▸ BRIEF
Starting at the line that contains "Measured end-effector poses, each", copy each line through the end of the listing below. Include both ends and output nothing more.

▸ GIVEN MATERIAL
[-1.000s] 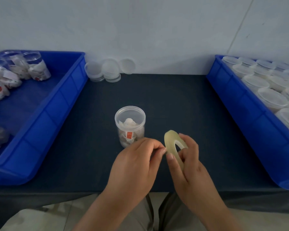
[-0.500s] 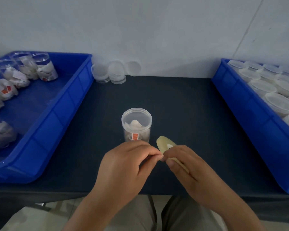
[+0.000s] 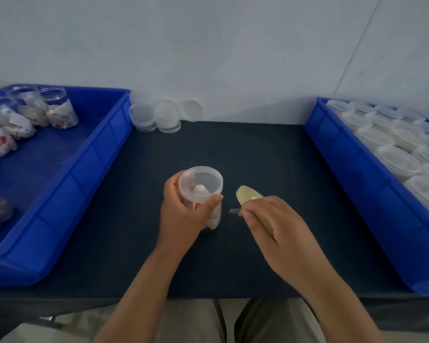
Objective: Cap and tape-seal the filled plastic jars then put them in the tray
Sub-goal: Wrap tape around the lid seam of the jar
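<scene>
The left hand (image 3: 183,214) grips the jar (image 3: 206,194) at mid-desk. Its fingers (image 3: 172,184) wrap round the jar's left and back, and the thumb lies across the front just under the clear lid (image 3: 200,176). The jar is about upright, with white packing and a red-marked label showing through its side. Whether its base rests on the dark desk (image 3: 245,154) I cannot tell. Just right of the jar, the right hand (image 3: 278,226) holds a yellowish tape roll (image 3: 248,194), with the fingers curled tight over it so that only its far end shows. A short strip (image 3: 233,211) sticks out from the thumb tip toward the jar, near its side but apart from it. Well left of the jar, a blue left tray (image 3: 67,194) holds filled jars (image 3: 57,112) along its far and left sides. Well right of the jar, a blue right tray (image 3: 357,181) holds close rows of white-lidded tubs (image 3: 396,160). Beyond the jar, at the desk's far edge, stand stacks of spare lids (image 3: 167,117), and one lid leans on the pale wall (image 3: 208,45).
</scene>
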Motion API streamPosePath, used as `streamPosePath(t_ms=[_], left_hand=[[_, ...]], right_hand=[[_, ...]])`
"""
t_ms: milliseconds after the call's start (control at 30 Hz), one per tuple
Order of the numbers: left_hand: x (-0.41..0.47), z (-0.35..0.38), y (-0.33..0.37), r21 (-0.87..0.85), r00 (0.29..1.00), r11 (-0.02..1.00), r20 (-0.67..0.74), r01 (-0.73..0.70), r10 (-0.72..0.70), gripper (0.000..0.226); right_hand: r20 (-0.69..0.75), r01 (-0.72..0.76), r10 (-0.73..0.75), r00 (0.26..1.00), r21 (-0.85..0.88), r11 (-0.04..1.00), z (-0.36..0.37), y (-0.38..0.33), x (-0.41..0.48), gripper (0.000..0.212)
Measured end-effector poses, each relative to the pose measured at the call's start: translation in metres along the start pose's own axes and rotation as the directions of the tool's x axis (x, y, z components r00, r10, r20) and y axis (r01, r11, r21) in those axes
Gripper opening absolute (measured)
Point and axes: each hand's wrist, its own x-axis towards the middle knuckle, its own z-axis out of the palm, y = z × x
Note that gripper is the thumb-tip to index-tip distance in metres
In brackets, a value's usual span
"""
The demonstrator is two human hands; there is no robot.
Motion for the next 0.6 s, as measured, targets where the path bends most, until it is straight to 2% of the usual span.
streamPosePath(t_ms=[167, 267, 400, 600], left_hand=[[-0.012, -0.011, 0.022, 0.022, 0.992, 0.999, 0.115, 0.046, -0.048, 0.072], [-0.020, -0.013, 0.032, 0.040, 0.987, 0.997, 0.145, 0.061, -0.066, 0.056], [-0.026, -0.014, 0.041, 0.062, 0.975, 0.997, 0.213, 0.047, -0.059, 0.052], [-0.026, -0.011, 0.046, 0.128, 0.980, 0.992, 0.197, 0.011, -0.036, 0.044]], right_hand=[[0.058, -0.032, 0.031, 0.998, 0.024, 0.999, -0.009, 0.004, 0.002, 0.027], [0.105, -0.055, 0.043, 0.994, 0.109, 0.993, -0.011, 0.002, 0.004, 0.026], [0.133, -0.067, 0.048, 0.990, 0.140, 0.988, -0.014, 0.002, 0.007, 0.021], [0.143, -0.051, 0.033, 0.989, 0.121, 0.991, -0.015, 0.002, 0.009, 0.024]])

▸ ANSWER SECTION
Measured end-effector poses, each relative to the pose measured at the call's start: translation in metres along the start pose's own axes and rotation as the directions of the tool's x axis (x, y, z components r00, r10, r20) and y axis (r01, r11, r21) in those axes
Gripper opening absolute (measured)
Point and axes: each hand's wrist, its own x-axis towards the middle knuckle, its own z-axis out of the palm, y = z × x
Note that gripper is the thumb-tip to index-tip distance in metres
In brackets, a value's usual span
"""
The demonstrator is two human hands; there is no robot.
Motion for the next 0.6 s, as measured, targets where the path bends most, until it is straight to 2% of the usual span.
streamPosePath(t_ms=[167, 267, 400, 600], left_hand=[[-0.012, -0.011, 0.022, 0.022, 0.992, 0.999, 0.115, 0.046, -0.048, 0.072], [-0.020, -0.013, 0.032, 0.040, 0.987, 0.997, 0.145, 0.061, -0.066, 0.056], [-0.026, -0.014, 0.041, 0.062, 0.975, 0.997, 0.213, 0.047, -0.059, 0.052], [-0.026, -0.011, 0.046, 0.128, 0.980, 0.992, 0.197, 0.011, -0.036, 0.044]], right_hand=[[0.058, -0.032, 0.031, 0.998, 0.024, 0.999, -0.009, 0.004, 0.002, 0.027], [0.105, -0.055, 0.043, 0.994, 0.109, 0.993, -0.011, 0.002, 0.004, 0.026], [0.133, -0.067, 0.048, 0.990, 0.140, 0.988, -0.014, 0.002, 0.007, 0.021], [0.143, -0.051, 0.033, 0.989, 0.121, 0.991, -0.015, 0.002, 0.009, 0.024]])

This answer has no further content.